We’ll have to see what happens, especially with the House bill being quite different in its priorities. But, in looking over the revised numbers, the Senate bill could be a decent compromise after all. It doesn’t give the Administration everything it wants, but it might be enough.

  • JohnHunt

    It would be nice to see how this compares with last years’ budget. It would also be nice to see this graphed out over time with different colored lines representing different parts of the budget.

    Commercial space still takes up only 3.2% of NASAs budget. I believe that there is so much potential with commercial space that it should get something like 15% of NASAs budget and be operated in a COTS/CRS/CCT-like manner. Companies only get paid as they achieve certain mile stones.

    I think that NASA’s goal of commercial space should be for the economic development of cis-lunar space (including the lunar surface). In particular, achieving the delivery of large quantities of lunar-derived oxygen (for fuel) to LEO will change everything.

    I also think that the commercial items should be separated into another category which would be “Space Development”. Space exploration yields valuable “intangibles”. But space development should be looked at from a long-term RoI perspective.
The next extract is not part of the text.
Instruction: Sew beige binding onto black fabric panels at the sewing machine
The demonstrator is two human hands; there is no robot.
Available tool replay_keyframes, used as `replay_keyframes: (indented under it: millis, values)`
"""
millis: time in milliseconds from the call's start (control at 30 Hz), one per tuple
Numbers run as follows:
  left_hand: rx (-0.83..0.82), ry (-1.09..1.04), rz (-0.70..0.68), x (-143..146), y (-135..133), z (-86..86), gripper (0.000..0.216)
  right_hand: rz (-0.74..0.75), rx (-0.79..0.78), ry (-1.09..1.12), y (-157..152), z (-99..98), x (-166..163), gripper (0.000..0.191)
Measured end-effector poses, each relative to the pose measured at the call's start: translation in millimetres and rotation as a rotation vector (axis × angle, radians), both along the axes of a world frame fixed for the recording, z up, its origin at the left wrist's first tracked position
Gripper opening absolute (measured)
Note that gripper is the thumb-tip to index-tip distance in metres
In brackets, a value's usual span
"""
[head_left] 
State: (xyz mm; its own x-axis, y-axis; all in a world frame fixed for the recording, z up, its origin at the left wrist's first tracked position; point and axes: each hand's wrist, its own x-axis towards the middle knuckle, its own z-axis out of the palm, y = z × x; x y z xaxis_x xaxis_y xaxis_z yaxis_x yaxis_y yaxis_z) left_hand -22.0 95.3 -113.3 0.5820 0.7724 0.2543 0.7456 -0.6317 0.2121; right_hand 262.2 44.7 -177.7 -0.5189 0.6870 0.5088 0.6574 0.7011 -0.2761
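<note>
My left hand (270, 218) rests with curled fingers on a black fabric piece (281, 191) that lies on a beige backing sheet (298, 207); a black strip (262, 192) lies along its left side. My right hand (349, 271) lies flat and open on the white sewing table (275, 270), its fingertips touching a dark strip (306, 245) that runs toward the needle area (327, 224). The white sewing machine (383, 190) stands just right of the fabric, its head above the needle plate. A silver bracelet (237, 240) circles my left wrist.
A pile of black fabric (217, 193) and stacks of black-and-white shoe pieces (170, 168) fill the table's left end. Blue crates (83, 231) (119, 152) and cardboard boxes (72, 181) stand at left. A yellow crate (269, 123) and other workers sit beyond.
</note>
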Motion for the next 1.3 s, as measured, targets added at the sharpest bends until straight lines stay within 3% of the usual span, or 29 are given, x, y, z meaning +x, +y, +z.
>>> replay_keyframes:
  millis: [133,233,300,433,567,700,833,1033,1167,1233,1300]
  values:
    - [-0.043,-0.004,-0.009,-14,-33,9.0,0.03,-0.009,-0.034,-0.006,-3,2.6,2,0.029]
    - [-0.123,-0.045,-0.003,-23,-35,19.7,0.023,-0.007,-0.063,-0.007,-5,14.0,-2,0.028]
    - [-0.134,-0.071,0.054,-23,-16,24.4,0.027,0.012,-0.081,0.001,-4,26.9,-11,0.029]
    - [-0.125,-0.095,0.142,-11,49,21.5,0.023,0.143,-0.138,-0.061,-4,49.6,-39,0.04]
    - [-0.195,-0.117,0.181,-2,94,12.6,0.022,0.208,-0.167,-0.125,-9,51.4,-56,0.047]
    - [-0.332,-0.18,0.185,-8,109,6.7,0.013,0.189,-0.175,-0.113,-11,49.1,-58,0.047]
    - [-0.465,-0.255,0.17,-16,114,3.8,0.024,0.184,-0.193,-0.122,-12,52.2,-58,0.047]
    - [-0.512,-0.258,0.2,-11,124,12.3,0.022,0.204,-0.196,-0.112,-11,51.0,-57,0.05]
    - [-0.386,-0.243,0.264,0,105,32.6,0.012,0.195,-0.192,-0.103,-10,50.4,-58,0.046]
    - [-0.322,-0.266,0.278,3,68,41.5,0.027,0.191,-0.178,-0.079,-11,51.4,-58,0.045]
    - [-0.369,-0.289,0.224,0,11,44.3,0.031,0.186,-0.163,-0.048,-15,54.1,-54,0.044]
Robotic missions should be classified as being primarily science-for-the-sake-of-science versus prospecting-for-the-sake-of-later-development. It’s somewhat arbitrary but none-the-less helpful to make these judgment calls.

    With the current paradigm, after the ISS is ended, what will NASAs involvement be in facilitating the development of commercial space? In my mind the answer is perfectly clear – the development of cis-lunar space (i.e. between LEO and including the lunar surface). Is there commercial potential there? Yes! As with COTS/CRS, there is both a NASA “market” (i.e. providing services which helps NASA exploration activities) as well as a strictly commercial market (e.g. lunar-derived fuel to assist LEO –> GEO transfer, metals to LEO, hotels & tourism, power generation, and even lunar rock collectibles – don’t laugh!).

    The commercial perspective on returning to the Moon is fairly different than the Ares V / Altair approach. The cheapest way of returning to the Moon would be to use existing or near-existing launchers, use teleoperated robots initially, and live off the land. A Falcon 9 Heavy can orbit a small Earth Departure Stage and a second Falcon 9 Heavy can land enough payload on the lunar surface for any single component of lunar development. I personally think that the budget should hold back on risking the very expensive development of a heavy-lift vehicle and look at what can be accomplished using Falcon 9 Heavies and lunar-derived oxygen for fuel.